Participant observation is one of the few research methods that squarely addresses this problem. Traditional interviews and surveys force people into an intellectual, syntactic, and self-conscious reconstitution of the world as they experience it. By observing people actually doing things in their daily world—experiencing the hammer, rather than forcing them to step out of themselves and reflect on the hammer as object—participant observation affords the researcher a vantage point from which they can talk about how people actually live. It allows them to see and analyze gaps between what people say about how they live and how they actually go about their daily lives.

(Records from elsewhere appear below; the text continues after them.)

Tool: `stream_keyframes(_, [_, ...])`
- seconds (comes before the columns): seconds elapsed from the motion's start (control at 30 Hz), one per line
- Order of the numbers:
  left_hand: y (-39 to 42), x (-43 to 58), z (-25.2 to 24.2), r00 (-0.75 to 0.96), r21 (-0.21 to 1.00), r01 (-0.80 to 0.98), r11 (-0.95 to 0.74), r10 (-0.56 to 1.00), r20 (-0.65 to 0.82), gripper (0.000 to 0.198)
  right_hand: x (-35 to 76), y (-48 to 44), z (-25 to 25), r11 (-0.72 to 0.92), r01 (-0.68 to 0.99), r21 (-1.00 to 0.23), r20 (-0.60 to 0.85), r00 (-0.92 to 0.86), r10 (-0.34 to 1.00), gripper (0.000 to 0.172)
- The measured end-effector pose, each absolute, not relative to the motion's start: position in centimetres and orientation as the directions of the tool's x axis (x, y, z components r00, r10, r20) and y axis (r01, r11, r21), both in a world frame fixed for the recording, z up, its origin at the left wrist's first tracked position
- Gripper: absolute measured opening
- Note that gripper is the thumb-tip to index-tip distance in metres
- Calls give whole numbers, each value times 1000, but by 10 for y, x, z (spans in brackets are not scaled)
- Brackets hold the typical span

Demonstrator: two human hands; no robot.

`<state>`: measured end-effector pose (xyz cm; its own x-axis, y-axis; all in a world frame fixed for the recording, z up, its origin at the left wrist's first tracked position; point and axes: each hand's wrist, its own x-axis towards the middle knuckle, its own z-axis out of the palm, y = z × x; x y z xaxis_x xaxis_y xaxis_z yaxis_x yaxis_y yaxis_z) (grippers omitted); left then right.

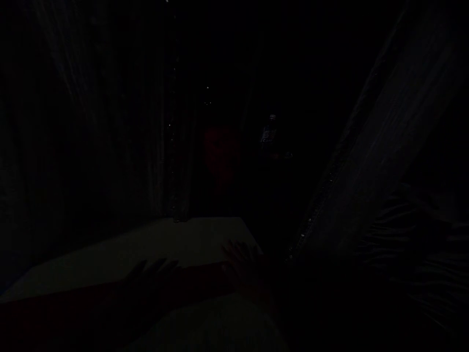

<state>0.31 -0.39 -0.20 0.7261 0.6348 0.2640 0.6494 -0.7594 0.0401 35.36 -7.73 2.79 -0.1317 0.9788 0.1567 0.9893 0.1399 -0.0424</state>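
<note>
The view is very dark. My left hand [152, 278] lies at lower centre, its fingers stretched out and apart over a dark red strip that looks like cloth [201, 282]. To the right of it, my right hand [244, 266] rests with spread fingers at the strip's right end. Beneath both is a pale flat surface [205, 239]. Neither hand shows anything gripped, though the palms are hidden in shadow.
Beyond the surface, a dark bottle with a light cap [269, 132] stands near a faint red patch [222, 151]. Hanging cloth with a glittering edge [172, 161] is on the left. A pale slanting panel [381, 137] and striped fabric [395, 220] lie right.
</note>
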Motion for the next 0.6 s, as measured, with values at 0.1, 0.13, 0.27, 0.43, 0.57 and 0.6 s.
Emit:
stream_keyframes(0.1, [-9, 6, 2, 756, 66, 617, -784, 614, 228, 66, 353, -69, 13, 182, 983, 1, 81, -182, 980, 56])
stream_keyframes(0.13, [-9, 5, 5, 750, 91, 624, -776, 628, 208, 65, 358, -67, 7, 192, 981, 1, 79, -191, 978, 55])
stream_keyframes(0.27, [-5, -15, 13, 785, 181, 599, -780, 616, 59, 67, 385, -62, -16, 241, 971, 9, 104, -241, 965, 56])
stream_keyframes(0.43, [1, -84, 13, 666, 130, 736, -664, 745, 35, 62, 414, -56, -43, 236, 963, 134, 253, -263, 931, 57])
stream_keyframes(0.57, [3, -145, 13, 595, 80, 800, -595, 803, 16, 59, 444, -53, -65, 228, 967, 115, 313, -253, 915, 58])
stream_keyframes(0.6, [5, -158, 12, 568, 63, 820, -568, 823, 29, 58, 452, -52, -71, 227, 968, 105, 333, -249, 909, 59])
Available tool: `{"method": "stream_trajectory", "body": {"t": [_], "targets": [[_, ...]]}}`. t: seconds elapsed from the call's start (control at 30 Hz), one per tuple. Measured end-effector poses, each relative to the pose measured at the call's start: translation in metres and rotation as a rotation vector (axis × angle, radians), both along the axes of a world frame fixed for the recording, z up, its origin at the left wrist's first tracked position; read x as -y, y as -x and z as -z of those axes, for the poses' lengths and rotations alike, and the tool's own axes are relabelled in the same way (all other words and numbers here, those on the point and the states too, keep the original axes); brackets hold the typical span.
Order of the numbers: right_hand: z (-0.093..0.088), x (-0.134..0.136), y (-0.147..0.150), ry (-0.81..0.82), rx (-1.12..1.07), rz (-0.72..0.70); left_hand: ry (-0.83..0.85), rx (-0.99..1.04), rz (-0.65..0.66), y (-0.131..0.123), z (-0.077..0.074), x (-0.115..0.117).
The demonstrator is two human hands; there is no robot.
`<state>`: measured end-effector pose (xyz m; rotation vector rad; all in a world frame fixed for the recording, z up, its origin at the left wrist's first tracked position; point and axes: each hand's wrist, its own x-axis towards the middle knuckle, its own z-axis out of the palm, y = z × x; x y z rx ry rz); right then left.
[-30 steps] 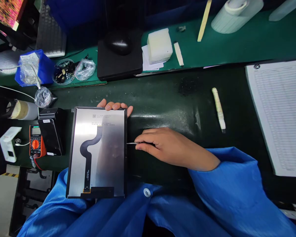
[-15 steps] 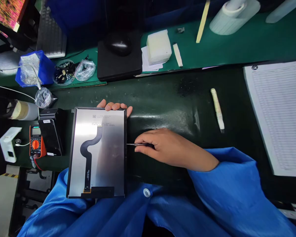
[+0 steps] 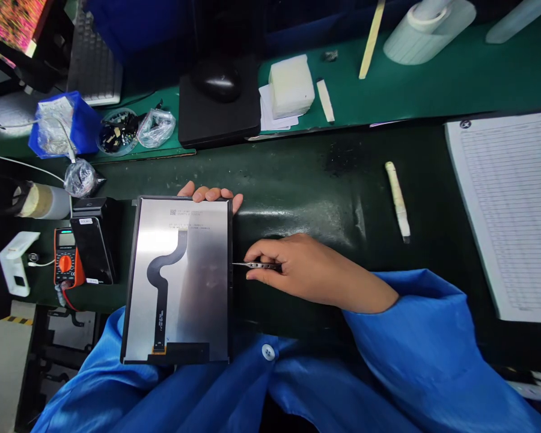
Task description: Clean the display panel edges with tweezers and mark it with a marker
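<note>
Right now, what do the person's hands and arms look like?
The right hand is bare: no glove, ring or watch shows. Its loose, slightly shiny blue sleeve is wrinkled and stops short of the wrist. Of the left hand, only bare fingers show; the rest is hidden.

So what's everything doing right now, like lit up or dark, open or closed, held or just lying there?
Screen panel: held by the left hand, metal back up
Ribbon cable: curved along that back
Tweezers: pinched in the right hand, tip at the panel's edge, touching unclear
Monitor: lit, colourful
Orange meter: on or off unclear
Blue box: open
Mouse: not held
Notepad: lined page showing
</note>
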<state>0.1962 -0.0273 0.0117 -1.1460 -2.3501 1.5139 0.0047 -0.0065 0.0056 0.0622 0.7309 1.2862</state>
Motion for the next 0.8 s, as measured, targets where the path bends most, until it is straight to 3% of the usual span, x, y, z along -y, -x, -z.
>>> {"method": "stream_trajectory", "body": {"t": [0.23,0.53,0.8], "targets": [[0.0051,-0.0006,-0.0008,-0.114,-0.051,-0.038,0.022,-0.028,-0.026,0.0007,-0.0009,-0.0027],[0.0039,0.0007,-0.0002,-0.042,-0.072,-0.022,0.031,-0.085,-0.038,-0.0017,-0.0039,-0.0023],[0.0036,0.0004,-0.0004,-0.038,-0.041,-0.033,0.065,0.015,-0.07,0.0004,-0.0024,-0.0032]]}}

If experts processed information to execute tasks in the same way as novices, directly asking expert respondents to reflect on their skills might yield good insights about what and how they do things. However, as the above discussion shows, the more highly skilled someone is at something, the harder it is for her to articulate exactly what it is she is doing and how she is doing it. ReD and Coloplast’s solution to this was to use participant observation to investigate employees’ actual work process. While participant observation was a central method, it was not the only one. ReD integrated many sources and methods (discussed below), triangulating data to address one of the important downsides to participant observation: threats to validity.18 These threats to validity emerge from, among other things, the typically small sample sizes and the subjectivity of researchers’ interpretation of respondent observations.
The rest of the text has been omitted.